I agree that a national benefit program is not as fraught as a local one.

------
jeevand
H1B system is broken. It is especially hard if you are from India or China.
Although you can change employers, you need to restart the green card process
from scratch which introduces lots of uncertainties. Obama wanted to allow
H1Bs to change employers easily by giving them better portability but USCIS
came up with a bad rule which i believe is due to lobbying by employers.
Australia & Canada have better immigration systems where they give PR quickly.
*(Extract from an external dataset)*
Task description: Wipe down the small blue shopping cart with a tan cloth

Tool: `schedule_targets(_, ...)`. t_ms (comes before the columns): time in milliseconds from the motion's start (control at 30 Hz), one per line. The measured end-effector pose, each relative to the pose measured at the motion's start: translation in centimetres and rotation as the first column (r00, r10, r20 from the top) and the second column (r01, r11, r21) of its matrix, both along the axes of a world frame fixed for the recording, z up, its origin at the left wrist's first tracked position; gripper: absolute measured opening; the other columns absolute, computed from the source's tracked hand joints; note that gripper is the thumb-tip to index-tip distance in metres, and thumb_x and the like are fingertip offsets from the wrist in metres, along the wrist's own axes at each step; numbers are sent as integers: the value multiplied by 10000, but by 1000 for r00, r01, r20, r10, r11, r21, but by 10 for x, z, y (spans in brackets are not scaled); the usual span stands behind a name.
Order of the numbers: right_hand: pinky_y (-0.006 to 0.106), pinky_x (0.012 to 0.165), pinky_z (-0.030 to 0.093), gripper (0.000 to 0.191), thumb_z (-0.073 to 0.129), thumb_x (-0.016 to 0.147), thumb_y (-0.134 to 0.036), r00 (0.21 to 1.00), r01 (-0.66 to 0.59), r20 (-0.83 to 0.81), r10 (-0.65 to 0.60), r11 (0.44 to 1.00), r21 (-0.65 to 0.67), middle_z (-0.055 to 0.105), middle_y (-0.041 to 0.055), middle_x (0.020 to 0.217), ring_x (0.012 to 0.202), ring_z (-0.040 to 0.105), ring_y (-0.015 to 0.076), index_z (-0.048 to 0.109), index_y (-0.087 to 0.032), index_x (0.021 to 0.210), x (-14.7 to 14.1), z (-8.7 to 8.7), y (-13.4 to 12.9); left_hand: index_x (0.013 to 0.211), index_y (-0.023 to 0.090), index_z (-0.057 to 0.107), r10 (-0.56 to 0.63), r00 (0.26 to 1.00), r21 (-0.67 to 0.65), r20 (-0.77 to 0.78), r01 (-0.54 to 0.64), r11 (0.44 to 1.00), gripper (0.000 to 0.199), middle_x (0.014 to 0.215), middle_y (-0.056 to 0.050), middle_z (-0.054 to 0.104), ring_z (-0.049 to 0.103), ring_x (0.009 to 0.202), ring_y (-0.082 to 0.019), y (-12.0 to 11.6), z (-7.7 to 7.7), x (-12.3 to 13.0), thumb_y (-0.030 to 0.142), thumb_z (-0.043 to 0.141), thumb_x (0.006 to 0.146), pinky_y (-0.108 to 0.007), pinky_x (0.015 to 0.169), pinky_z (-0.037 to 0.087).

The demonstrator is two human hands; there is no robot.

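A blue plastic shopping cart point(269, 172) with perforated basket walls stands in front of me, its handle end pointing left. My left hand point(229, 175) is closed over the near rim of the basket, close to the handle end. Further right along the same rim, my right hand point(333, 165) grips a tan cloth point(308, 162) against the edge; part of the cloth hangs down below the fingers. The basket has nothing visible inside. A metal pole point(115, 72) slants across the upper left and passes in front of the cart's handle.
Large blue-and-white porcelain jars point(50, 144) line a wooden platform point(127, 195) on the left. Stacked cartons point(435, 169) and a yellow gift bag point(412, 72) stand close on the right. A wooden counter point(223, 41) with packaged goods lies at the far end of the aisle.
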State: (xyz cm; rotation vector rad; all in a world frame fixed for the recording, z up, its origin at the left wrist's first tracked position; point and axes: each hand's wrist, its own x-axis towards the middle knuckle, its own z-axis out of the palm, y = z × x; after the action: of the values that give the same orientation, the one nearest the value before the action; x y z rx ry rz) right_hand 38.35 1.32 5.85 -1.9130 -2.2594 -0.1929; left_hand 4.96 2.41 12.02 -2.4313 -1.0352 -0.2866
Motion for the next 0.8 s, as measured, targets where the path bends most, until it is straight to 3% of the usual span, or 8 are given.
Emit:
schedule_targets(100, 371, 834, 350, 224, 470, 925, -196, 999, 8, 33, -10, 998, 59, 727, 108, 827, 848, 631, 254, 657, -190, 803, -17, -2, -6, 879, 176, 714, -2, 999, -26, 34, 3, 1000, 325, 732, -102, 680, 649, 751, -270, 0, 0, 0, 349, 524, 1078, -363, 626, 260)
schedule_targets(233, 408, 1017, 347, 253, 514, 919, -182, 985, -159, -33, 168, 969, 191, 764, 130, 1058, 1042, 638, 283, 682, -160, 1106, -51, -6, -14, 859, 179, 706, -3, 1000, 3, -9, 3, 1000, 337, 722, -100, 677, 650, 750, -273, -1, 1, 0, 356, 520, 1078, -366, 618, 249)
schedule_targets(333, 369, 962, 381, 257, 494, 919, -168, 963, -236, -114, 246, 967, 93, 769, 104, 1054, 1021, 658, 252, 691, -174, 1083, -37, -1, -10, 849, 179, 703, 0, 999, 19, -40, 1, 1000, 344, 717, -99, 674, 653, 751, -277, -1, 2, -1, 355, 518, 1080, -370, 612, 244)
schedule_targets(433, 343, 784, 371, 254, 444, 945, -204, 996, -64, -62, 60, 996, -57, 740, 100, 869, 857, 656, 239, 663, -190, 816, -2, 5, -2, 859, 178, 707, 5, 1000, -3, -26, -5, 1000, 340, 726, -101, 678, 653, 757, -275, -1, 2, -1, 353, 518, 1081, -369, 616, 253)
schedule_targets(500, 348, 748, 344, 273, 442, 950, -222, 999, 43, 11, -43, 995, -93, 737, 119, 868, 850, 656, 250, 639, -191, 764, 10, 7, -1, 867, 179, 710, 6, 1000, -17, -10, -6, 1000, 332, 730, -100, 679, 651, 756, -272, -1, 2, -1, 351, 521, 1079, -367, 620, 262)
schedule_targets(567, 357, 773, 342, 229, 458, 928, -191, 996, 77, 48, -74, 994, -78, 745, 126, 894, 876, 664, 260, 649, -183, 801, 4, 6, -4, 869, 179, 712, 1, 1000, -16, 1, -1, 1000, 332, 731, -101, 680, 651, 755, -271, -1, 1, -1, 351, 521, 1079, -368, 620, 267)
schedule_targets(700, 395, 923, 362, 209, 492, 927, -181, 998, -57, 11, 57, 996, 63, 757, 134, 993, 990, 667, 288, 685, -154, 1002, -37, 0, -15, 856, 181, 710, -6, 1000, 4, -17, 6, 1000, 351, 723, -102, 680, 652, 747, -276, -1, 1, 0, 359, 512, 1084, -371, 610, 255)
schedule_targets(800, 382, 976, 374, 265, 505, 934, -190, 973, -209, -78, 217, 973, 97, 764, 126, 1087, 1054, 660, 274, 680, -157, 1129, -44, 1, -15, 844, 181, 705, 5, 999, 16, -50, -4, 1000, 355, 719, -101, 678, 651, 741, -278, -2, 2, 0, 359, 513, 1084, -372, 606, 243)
It is bad for US as well. Immigrants are generally more risk taking than
citizens & H1B does not allow them to take risks when they are young because
they will be waiting in the line for PR (Green Card). By the time they get
green card it will be decade or more and their risk appetite would have
reduced due to having family/children.

In general, I don't believe most of the high salaries in tech may not be
sustainable. Lots of tech jobs will move to India & China (or any low cost
country in future which has a good pool of educated people), that is just
capital chasing good enough talent which is cheap. Moving up the value chain
is the only option.

------
kwisatzh
The US should staple a Greencard to all PhDs and Masters students in the STEM
fields. Most grad students have some support of funding (NSF/NIH etc) and it
makes sense for these students to work here and pay off the funding instead of
letting them leave the country or have them be stuck in a sub-optimal
situation, being tethered to one employee.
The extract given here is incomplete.